そこでROICを経営指標に追加。20年度に5・6%のところを23年度に8%以上、25年度は11%以上に引き上げる計画だ。

ROIC向上のため在庫圧縮に取り組むほか、事業ポートフォリオの管理を徹底する。各事業を「成長」「成熟」「新規」の三つに大別し、それぞれの位置付けに合わせた資金配分や目標設定を行う。「成熟」の中でも収益性・成長性が低いICテストハンドラーは1月に事業譲渡契約を締結し、ウオッチやプロジェクターは構造改革を進め、筋肉質な収益構造への転換を図る。岡三証券の島本隆司氏は「成長事業の商業・産業印刷を伸ばすことが計画達成に向け必要」と分析する。
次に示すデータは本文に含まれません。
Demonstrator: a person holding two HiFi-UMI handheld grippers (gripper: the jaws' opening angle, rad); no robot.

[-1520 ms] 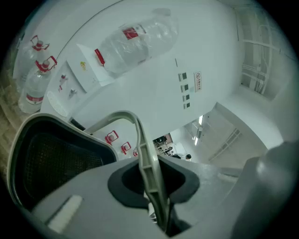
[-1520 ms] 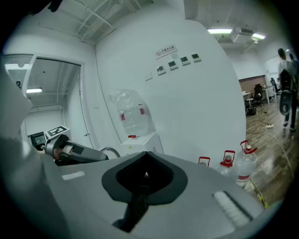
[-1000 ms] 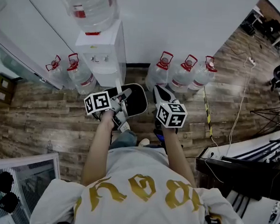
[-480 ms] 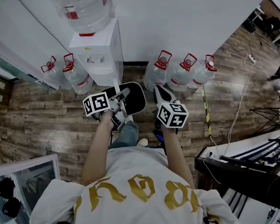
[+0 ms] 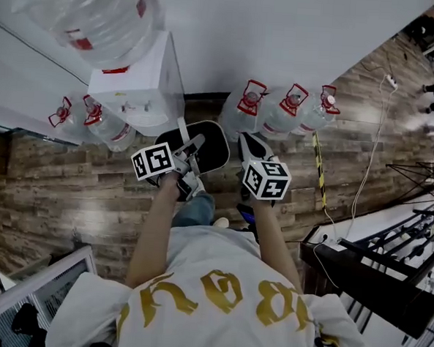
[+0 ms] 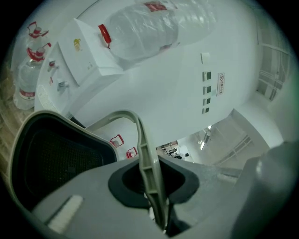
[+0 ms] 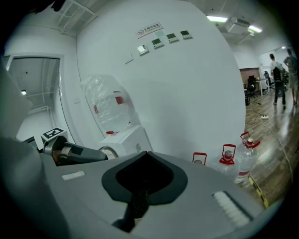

ただ「20年度の実績から考えれば、(今回の財務目標は)高い数字」(証券アナリスト)と懸念の声もある。エプソンは売り上げに占める海外比率が75%以上あり「為替感応度が高い会社」(島本氏)で、為替変動により利益額がぶれる可能性が大きいからだ。世界経済の不透明感が高まる中、いかに業績を安定させられるかは一つのテーマになりそう。

一方、グリーンボンド(環境債)発行などにより、有利子負債は20年度に16年度比1・8倍の2659億円まで膨らんだ。ただ、20年度の営業キャッシュフロー(CF)は前年度比3割増の1332億円と過去5年間で最も高い。21―23年度には営業CFで累計3200億円を稼ぐ目標で、うち2割の700億円を有利子負債返済などの財務体質強化に充てる計画だ。稼ぐ力の安定性が、同社の財務基盤を支えている。